While physicians may look at the bill as a matter of common sense, the legislation was born out of years of discussion between doctors and state regulators.

"We are very pleased we were able to reach a point in hammering out a safe-harbor bill," said Bob Perna, director of health care economics for the Washington State Medical Assn. "Physician practices came up with a different revenue model and in no way thought they would fall under the regulatory arm of the insurance commissioner."

HMOs in Washington are required to keep $3 million in reserves to protect customers in the event of insolvency, said Stephanie Marquis, a spokeswoman for Insurance Commissioner Mike Kreidler. Under the proposed bill, however, retainer physicians would not have to meet this requirement.

Instead, they would be required to keep patient fees in a trust account so a portion of the funds could be returned to the patient should the retainer agreement be terminated early. Retainer physicians also must send an annual letter to the insurance commissioner certifying that they are in compliance with the law, Marquis said.

The bill, which was passed overwhelmingly by the state House of Representatives and was waiting for a vote by a Senate committee at press time, attempts to define retainer practices in the context of health insurance.

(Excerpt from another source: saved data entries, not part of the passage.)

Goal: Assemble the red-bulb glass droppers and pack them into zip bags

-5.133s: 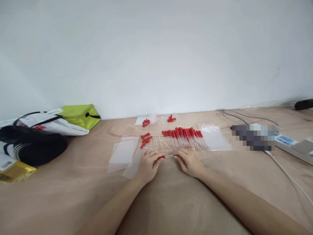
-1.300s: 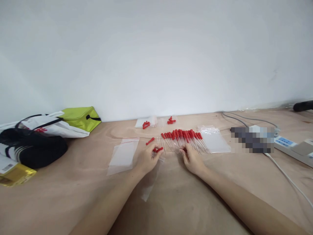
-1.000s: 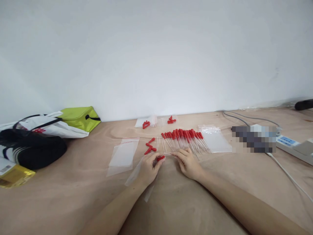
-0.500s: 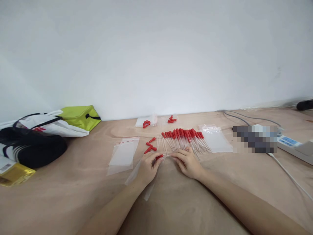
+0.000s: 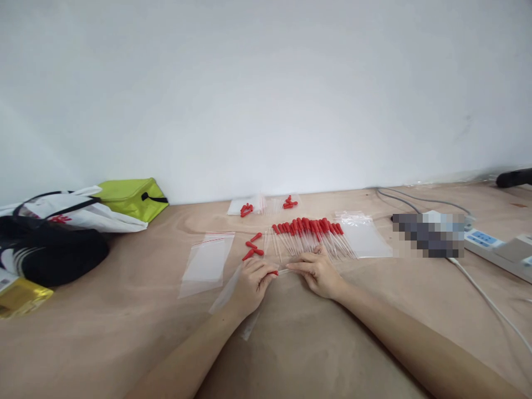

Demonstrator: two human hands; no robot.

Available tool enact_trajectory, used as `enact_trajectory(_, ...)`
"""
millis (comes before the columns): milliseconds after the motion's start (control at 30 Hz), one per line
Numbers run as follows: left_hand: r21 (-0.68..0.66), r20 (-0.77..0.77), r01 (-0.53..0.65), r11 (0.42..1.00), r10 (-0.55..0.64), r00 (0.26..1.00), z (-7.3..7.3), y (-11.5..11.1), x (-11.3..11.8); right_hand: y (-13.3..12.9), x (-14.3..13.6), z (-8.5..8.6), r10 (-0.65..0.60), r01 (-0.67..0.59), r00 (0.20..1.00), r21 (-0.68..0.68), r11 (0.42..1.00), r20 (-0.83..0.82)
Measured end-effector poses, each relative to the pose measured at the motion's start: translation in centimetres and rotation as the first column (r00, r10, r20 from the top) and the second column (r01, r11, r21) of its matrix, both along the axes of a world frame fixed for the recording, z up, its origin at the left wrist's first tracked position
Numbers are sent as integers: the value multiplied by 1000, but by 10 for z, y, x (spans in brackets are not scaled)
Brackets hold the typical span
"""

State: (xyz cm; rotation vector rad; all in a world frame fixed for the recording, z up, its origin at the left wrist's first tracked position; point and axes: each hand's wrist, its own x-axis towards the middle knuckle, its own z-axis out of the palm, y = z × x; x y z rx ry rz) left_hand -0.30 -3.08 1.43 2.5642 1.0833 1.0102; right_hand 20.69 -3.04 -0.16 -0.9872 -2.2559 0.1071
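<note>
My left hand (image 5: 253,285) pinches a red rubber bulb (image 5: 274,272), mostly covered by the fingers. Between my two hands runs a thin clear tube (image 5: 284,271), its left end at the bulb. My right hand (image 5: 318,271) has its fingers closed on the tube's other end. Beyond the hands lies a row of clear droppers with red bulbs (image 5: 307,226). Several loose red bulbs (image 5: 251,245) rest left of the row, near a few bare clear tubes (image 5: 275,244). More red bulbs (image 5: 246,210) lie farther back near the wall.
Clear zip bags lie left (image 5: 205,263) and right (image 5: 368,238) of the droppers. At the left are a black cap (image 5: 62,252), a white bag (image 5: 103,216) and a green bag (image 5: 128,197). A power strip (image 5: 499,246) and cables stand at the right.
The view has shifted slightly. Less of the red bulb shows between my left fingers, and the tube has moved a little nearer me. Both hands keep their grip.
</note>
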Motion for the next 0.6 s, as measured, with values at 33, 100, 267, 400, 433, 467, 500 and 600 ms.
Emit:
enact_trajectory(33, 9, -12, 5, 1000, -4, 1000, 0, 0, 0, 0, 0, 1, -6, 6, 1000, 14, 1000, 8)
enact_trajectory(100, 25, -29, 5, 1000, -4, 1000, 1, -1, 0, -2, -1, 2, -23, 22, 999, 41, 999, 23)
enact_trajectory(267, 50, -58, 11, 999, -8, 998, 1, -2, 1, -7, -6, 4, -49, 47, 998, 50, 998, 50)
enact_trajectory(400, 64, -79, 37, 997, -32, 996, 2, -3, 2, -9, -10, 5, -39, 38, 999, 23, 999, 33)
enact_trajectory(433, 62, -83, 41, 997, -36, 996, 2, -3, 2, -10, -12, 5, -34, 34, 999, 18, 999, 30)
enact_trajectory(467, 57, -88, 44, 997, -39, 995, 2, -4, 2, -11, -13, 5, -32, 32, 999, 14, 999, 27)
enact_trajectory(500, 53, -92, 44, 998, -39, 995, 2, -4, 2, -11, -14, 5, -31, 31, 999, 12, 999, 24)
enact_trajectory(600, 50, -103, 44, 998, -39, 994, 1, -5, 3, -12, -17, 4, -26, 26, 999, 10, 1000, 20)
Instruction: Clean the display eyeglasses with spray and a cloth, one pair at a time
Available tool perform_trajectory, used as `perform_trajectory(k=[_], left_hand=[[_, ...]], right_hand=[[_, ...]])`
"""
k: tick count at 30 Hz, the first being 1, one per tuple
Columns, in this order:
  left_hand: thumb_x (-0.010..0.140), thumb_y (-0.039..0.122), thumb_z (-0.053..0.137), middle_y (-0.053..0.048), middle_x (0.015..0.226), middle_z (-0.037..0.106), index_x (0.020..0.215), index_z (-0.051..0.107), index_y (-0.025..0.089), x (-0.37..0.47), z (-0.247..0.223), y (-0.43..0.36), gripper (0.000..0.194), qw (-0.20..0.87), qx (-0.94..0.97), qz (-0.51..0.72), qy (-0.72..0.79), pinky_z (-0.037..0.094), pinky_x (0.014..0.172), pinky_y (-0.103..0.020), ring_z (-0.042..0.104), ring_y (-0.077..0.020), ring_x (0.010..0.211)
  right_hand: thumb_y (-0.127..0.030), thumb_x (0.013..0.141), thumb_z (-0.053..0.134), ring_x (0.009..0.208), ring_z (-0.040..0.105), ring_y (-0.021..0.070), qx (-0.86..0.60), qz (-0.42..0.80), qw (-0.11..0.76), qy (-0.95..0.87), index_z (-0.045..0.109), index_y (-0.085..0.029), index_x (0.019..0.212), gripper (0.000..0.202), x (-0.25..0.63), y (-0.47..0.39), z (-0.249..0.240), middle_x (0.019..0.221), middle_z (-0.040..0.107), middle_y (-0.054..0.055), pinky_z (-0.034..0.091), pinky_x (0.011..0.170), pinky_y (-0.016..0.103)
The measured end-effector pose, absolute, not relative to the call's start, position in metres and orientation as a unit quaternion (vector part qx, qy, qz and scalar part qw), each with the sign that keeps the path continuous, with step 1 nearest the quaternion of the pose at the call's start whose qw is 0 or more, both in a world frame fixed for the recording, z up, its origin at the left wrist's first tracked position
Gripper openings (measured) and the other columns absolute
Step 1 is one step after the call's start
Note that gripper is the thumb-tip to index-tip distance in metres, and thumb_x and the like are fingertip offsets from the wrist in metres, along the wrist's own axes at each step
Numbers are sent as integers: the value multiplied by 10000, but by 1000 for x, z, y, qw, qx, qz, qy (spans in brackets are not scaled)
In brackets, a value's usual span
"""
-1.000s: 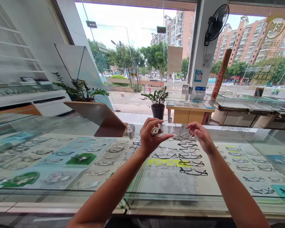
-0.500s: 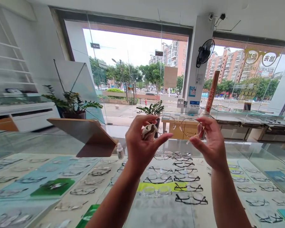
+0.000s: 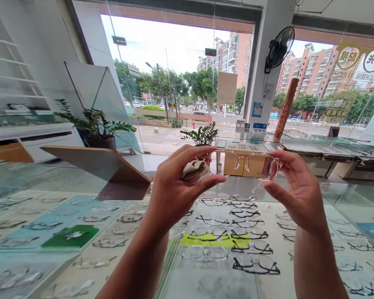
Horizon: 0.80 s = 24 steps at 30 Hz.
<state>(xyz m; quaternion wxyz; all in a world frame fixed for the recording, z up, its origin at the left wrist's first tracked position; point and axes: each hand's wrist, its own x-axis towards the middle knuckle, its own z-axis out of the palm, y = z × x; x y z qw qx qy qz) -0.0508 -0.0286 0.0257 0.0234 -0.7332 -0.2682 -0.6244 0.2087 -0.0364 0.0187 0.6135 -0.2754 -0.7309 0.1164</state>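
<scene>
Raised above the glass counter, a pair of thin-rimmed eyeglasses (image 3: 242, 158) spans the gap between both hands, lenses facing me. My left hand (image 3: 183, 178) pinches the left side of the frame and also keeps a crumpled beige cloth (image 3: 194, 169) tucked in its fingers. On the other side, my right hand (image 3: 294, 182) grips the right rim and hinge area between thumb and fingers. The temple tips show below the lenses, pointing away and down.
Under the glass lie rows of eyeglasses (image 3: 252, 264), some on a yellow-green strip (image 3: 193, 239). A tilted brown board (image 3: 112, 166) stands at the left on the counter. Farther off are potted plants (image 3: 201, 135), another display counter (image 3: 318, 145), a wall fan (image 3: 280, 47) and large windows.
The eyeglasses and both hands appear slightly larger and closer, with the hands a little farther apart. The view has tipped downward. Both hands keep hold of the frame.
</scene>
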Motion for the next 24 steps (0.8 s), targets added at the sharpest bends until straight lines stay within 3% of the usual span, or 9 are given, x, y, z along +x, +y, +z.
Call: perform_trajectory(k=[9, 24], left_hand=[[791, 428, 896, -4, 884, 680, 1182, 760, 235, -50, 24, -21, 457, 55, -713, -659, -232, 508, 712, -248, 610, -131, 787], [788, 407, 902, 10, 857, 657, 1186, 757, 233, -46, 22, -22, 458, 82, -702, -671, -226, 491, 680, -245, 580, -120, 757]], right_hand=[[-414, 873, 825, 994, 680, 205, -311, 139, 613, -714, 662, -296, 1252, 430, 205, -31, 15, 1046, 697, 23, 562, 960, 419], [-456, 887, 801, 1084, 699, 218, -332, 138, 590, -723, 665, -299, 1246, 415, 206, -32, 18, 1132, 741, 39, 558, 1039, 463]])
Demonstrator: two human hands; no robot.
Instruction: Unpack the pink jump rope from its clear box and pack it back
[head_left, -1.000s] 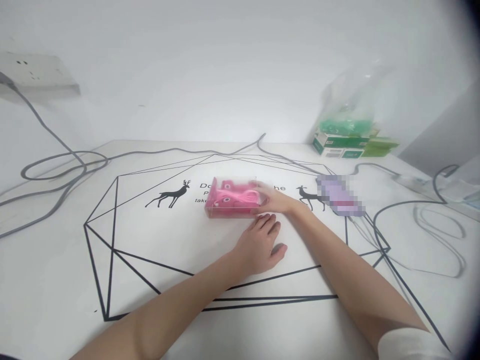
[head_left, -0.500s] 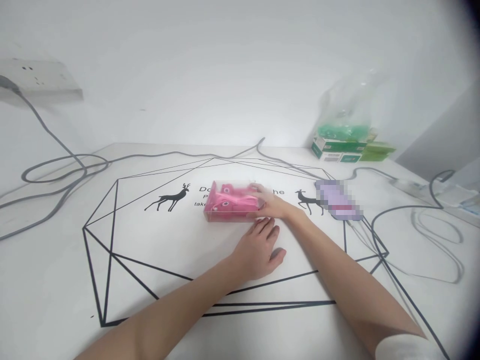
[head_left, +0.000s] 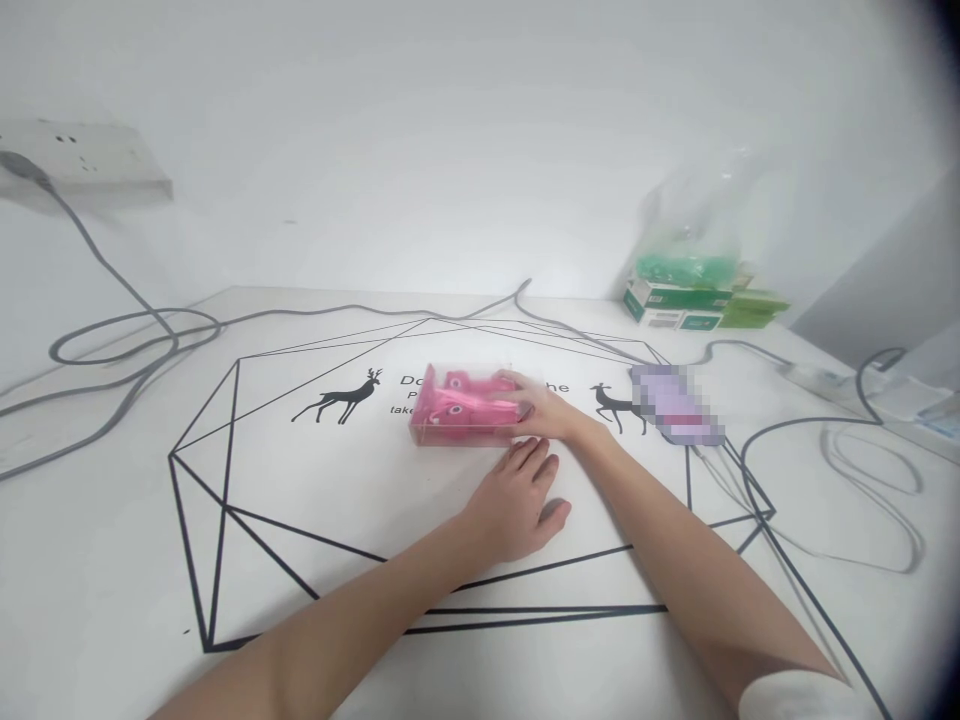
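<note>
A clear plastic box (head_left: 416, 432) with pink contents lies on its side at the middle of the printed mat. Inside are pink pieces (head_left: 465, 412) with round white eye shapes and a light pink strand; their exact kind is unclear. My right hand (head_left: 541, 408) is closed around the box's right end, thumb at the near side and fingers at the far side. Whether some fingertips reach inside is hard to tell. Just in front of the box, my left hand (head_left: 517, 500) rests palm down on the mat, fingers stretched out and holding nothing.
A blurred purple phone-like object (head_left: 679, 403) lies right of my right forearm. Green and white boxes (head_left: 679, 305) with a plastic bag on top stand at the back right. Grey cables (head_left: 352, 308) cross the back and both sides. A wall socket (head_left: 82, 160) is at left.
My right hand's fingers have shifted slightly at the box's right end. The box and my left hand are almost unmoved; the view has shifted a little.
</note>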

While physicians likened it to any service for which you would pay a monthly fee, insurance regulators said they needed to have a mechanism to protect patients because the doctors were accepting payment in advance.

"They're still accepting risk, but we see it as minimal risk compared to a commercial insurer," Marquis said.

The bill very well could be a test case for how retainer practices around the country could be protected, said Garrison Bliss, MD, a Seattle internist who operates a retainer practice and serves as president of the Society for Innovative Medical Practice Design, the national retainer physician organization.

"I don't know of any formal legislation anywhere else," Dr. Bliss said. "This is an acknowledgement on the part of the government that things are so broken that they're willing to look at innovations."

The bill has drawn opposition from the Assn. of Washington Healthcare Plans, which says that if the insurance commissioner feels that physicians are providing insurance, there should be no secondary regulations for them.

"We would expect our insurance commissioner would utilize the same requirements for anyone who comes into the state and practices insurance," said Sydney Smith Zvara, executive director of the association.

With annual fees in the $20,000 range last decade, retainer practices started as a niche service for the wealthy. But the movement started to pick up steam a few years ago as physicians started charging fees that were more accessible to the middle class. For about $100 a month in many practices, patients generally receive same-day and extended appointments, 24-hour cell phone and e-mail access, and primary care services.

Retainer practice models are generally divided among those that do not accept insurance and those with fees that cover only additional services not covered by an HMO contract, such as longer appointments and cell phone access.

The Washington bill would apply only to those practices that do not submit insurance claims, so their monthly fees would cover all primary care and extra services. Physicians said more discussion is expected on how to define and regulate practices that still maintain insurance contracts while providing retainer services.